The arrangements for safeguarding are effective.

Staff receive regular safeguarding training. They know each pupil well.

This means that they can quickly spot any signs of neglect. Leaders and governors have strengthened their record-keeping systems. Leaders use this information effectively to swiftly escalate concerns to other agencies if required.

Pupils know that they should speak to a trusted adult if anything makes them feel uncomfortable. This includes when they are working or playing online. Leaders plan other activities so that pupils learn to stay safe.

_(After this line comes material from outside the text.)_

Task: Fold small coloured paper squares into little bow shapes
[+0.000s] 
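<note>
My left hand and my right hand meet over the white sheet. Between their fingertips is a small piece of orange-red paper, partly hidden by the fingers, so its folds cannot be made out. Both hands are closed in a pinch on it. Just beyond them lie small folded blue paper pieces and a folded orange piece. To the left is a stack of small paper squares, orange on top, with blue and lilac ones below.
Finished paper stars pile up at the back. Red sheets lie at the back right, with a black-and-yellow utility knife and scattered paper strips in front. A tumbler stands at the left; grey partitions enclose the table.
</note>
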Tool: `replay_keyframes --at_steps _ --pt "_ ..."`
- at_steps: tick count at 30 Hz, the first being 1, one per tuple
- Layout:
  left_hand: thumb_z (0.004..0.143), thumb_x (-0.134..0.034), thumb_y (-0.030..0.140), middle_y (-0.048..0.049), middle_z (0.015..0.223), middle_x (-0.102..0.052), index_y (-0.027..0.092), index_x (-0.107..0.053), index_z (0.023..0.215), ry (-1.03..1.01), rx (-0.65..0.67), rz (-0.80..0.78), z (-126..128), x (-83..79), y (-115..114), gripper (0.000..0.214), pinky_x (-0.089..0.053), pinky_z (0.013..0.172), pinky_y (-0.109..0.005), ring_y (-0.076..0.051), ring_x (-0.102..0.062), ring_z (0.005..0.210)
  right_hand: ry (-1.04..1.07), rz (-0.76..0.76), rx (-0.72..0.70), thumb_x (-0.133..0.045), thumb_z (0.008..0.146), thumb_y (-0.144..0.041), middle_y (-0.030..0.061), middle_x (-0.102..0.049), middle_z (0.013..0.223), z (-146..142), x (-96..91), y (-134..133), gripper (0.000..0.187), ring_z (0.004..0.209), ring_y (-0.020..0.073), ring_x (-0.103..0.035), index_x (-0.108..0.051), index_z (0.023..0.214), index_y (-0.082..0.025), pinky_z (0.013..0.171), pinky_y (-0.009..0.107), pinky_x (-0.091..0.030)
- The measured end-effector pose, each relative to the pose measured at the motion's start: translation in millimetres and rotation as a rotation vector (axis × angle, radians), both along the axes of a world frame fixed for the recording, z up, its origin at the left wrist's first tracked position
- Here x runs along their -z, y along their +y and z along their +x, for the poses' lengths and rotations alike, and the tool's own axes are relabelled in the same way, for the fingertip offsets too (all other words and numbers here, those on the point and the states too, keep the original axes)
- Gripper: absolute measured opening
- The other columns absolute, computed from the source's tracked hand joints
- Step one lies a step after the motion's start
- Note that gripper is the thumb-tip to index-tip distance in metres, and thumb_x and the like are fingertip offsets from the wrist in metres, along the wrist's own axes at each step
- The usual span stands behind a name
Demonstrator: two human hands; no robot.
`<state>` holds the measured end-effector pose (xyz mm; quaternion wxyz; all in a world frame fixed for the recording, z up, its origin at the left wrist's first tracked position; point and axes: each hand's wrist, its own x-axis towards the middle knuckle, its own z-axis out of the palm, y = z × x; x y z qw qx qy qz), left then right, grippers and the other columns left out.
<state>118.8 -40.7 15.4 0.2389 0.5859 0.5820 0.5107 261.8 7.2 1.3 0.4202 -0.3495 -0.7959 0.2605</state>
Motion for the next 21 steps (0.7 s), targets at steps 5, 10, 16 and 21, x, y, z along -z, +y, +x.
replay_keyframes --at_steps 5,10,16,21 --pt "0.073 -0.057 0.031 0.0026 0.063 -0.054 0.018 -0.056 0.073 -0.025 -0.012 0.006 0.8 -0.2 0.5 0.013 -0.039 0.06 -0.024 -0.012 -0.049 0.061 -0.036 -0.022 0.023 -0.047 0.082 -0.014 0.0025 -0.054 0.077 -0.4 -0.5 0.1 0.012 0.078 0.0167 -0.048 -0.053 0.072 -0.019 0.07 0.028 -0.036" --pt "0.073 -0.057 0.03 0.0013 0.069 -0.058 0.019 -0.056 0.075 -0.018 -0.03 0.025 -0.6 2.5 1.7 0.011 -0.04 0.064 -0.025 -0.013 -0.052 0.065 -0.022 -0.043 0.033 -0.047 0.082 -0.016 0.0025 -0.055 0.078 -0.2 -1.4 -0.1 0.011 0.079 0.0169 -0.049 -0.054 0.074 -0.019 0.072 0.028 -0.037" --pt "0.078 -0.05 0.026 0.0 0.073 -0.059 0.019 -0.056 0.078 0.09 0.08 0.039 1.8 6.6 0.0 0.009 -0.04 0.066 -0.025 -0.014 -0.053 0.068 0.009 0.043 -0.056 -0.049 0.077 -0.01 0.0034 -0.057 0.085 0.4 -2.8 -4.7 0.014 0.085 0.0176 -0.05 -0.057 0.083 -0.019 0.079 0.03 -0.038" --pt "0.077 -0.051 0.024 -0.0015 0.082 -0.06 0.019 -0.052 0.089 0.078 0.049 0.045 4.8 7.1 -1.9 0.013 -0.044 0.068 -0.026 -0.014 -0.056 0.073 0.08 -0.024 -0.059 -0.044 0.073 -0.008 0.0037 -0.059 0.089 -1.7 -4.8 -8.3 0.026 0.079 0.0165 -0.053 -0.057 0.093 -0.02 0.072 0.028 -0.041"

For example, pupil road safety officers promote the importance of wearing reflective clothing on dark nights.

What does the school need to do to improve?

(Information for the school and appropriate authority)

• Not all staff have received suitable training to deliver the phonics curriculum with confidence. The pandemic has partly hindered this.

As a result, a small number of staff are not confident to teach the new curriculum as well as they should. Leaders should ensure that all staff receive appropriate training so that they can deliver the new phonics curriculum as intended. ? Some pupils do not have a detailed enough knowledge of diversity, for example of cultures and families that are different from their own.

Leaders should make sure that the curriculum contains effective opportunities for pupils to develop their knowledge of diversity. This will better prepare pupils for life in modern Britain. ? In a small number of subjects, the curriculum does not show the essential knowledge that pupils should learn.

This means that pupils are not able to build their current learning on what has come before. Leaders should ensure that all curriculums identify the knowledge that pupils will learn from early years to Year 6.


When we have judged a school to be good, we will then normally go into the school about once every four years to confirm that the school remains good.

This is called a section 8 inspection of a good or outstanding school, because it is carried out under section 8 of the Education Act 2005. We do not give graded judgements on a section 8 inspection. However, if we find evidence that a school would now receive a higher or lower grade, then the next inspection will be a section 5 inspection.

Usually this is within one to two years of the date of the section 8 inspection. If we have serious concerns about safeguarding, behaviour or the quality of education, we will deem the section 8 inspection a section 5 inspection immediately.

This is the second section 8 inspection since we judged the school to be good in July 2012.